Say the data back exactly as it is written below.

[Start of section]

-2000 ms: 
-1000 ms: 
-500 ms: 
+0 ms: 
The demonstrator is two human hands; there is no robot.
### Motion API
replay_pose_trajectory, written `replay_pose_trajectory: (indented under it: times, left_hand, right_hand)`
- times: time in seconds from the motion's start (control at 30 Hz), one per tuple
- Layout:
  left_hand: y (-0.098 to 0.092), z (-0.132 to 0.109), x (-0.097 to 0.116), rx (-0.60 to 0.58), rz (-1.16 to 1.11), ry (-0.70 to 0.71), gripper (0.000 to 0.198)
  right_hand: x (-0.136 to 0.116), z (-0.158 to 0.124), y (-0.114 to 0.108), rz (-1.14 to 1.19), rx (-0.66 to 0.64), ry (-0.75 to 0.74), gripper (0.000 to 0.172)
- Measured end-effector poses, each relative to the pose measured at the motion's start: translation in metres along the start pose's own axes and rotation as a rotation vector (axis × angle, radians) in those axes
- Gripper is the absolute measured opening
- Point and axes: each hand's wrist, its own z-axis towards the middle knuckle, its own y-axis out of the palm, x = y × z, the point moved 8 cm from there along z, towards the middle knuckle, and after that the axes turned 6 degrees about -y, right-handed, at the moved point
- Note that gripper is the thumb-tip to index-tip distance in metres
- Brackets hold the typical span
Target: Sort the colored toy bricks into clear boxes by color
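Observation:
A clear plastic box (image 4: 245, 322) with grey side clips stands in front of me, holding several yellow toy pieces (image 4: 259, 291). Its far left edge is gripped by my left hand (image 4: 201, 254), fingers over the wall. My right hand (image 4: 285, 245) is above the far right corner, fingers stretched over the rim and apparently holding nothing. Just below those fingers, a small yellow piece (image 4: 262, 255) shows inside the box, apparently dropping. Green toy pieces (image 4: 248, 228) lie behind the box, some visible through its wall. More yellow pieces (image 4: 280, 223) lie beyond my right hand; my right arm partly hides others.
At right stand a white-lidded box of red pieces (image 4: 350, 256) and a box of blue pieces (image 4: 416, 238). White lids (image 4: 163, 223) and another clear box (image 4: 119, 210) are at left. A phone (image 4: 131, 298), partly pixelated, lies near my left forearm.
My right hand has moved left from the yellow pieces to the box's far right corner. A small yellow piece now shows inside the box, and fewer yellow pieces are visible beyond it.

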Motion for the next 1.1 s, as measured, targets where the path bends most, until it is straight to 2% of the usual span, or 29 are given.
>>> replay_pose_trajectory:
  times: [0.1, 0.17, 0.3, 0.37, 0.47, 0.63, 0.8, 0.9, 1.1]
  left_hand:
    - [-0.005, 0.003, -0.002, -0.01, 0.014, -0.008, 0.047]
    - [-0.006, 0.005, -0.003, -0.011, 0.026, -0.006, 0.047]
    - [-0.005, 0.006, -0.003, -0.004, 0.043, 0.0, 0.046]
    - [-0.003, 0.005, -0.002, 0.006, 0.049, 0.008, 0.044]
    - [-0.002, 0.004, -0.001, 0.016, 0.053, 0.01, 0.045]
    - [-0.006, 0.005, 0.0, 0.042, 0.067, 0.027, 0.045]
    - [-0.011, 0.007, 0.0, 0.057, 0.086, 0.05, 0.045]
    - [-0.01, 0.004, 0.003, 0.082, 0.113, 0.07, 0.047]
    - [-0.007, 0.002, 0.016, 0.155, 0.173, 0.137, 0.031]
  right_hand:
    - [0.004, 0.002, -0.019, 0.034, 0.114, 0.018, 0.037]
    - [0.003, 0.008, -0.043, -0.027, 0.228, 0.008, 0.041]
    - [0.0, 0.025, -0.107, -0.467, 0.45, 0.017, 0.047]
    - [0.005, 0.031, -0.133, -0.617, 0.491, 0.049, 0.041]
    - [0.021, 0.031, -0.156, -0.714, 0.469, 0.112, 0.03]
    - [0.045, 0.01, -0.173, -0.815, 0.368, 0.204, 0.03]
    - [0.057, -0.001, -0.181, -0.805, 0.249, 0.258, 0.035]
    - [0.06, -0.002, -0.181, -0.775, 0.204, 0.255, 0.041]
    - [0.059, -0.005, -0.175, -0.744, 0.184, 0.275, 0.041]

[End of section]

SOLUTION:
-2000 ms: 
-1000 ms: 
-500 ms: 
+0 ms: 
The demonstrator is two human hands; there is no robot.
### Motion API
replay_pose_trajectory, written `replay_pose_trajectory: (indented under it: times, left_hand, right_hand)`
- times: time in seconds from the motion's start (control at 30 Hz), one per tuple
- Layout:
  left_hand: y (-0.098 to 0.092), z (-0.132 to 0.109), x (-0.097 to 0.116), rx (-0.60 to 0.58), rz (-1.16 to 1.11), ry (-0.70 to 0.71), gripper (0.000 to 0.198)
  right_hand: x (-0.136 to 0.116), z (-0.158 to 0.124), y (-0.114 to 0.108), rz (-1.14 to 1.19), rx (-0.66 to 0.64), ry (-0.75 to 0.74), gripper (0.000 to 0.172)
- Measured end-effector poses, each relative to the pose measured at the motion's start: translation in metres along the start pose's own axes and rotation as a rotation vector (axis × angle, radians) in those axes
- Gripper is the absolute measured opening
- Point and axes: each hand's wrist, its own z-axis towards the middle knuckle, its own y-axis out of the palm, x = y × z, the point moved 8 cm from there along z, towards the middle knuckle, and after that the axes turned 6 degrees about -y, right-handed, at the moved point
- Note that gripper is the thumb-tip to index-tip distance in metres
- Brackets hold the typical span
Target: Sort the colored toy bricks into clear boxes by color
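Observation:
A clear plastic box (image 4: 245, 322) with grey side clips stands in front of me, holding several yellow toy pieces (image 4: 259, 291). Its far left edge is gripped by my left hand (image 4: 201, 254), fingers over the wall. My right hand (image 4: 285, 245) is above the far right corner, fingers stretched over the rim and apparently holding nothing. Just below those fingers, a small yellow piece (image 4: 262, 255) shows inside the box, apparently dropping. Green toy pieces (image 4: 248, 228) lie behind the box, some visible through its wall. More yellow pieces (image 4: 280, 223) lie beyond my right hand; my right arm partly hides others.
At right stand a white-lidded box of red pieces (image 4: 350, 256) and a box of blue pieces (image 4: 416, 238). White lids (image 4: 163, 223) and another clear box (image 4: 119, 210) are at left. A phone (image 4: 131, 298), partly pixelated, lies near my left forearm.
My right hand has moved left from the yellow pieces to the box's far right corner. A small yellow piece now shows inside the box, and fewer yellow pieces are visible beyond it.
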
Motion for the next 1.1 s, as measured, targets where the path bends most, until it is straight to 2% of the usual span, or 29 are given.
>>> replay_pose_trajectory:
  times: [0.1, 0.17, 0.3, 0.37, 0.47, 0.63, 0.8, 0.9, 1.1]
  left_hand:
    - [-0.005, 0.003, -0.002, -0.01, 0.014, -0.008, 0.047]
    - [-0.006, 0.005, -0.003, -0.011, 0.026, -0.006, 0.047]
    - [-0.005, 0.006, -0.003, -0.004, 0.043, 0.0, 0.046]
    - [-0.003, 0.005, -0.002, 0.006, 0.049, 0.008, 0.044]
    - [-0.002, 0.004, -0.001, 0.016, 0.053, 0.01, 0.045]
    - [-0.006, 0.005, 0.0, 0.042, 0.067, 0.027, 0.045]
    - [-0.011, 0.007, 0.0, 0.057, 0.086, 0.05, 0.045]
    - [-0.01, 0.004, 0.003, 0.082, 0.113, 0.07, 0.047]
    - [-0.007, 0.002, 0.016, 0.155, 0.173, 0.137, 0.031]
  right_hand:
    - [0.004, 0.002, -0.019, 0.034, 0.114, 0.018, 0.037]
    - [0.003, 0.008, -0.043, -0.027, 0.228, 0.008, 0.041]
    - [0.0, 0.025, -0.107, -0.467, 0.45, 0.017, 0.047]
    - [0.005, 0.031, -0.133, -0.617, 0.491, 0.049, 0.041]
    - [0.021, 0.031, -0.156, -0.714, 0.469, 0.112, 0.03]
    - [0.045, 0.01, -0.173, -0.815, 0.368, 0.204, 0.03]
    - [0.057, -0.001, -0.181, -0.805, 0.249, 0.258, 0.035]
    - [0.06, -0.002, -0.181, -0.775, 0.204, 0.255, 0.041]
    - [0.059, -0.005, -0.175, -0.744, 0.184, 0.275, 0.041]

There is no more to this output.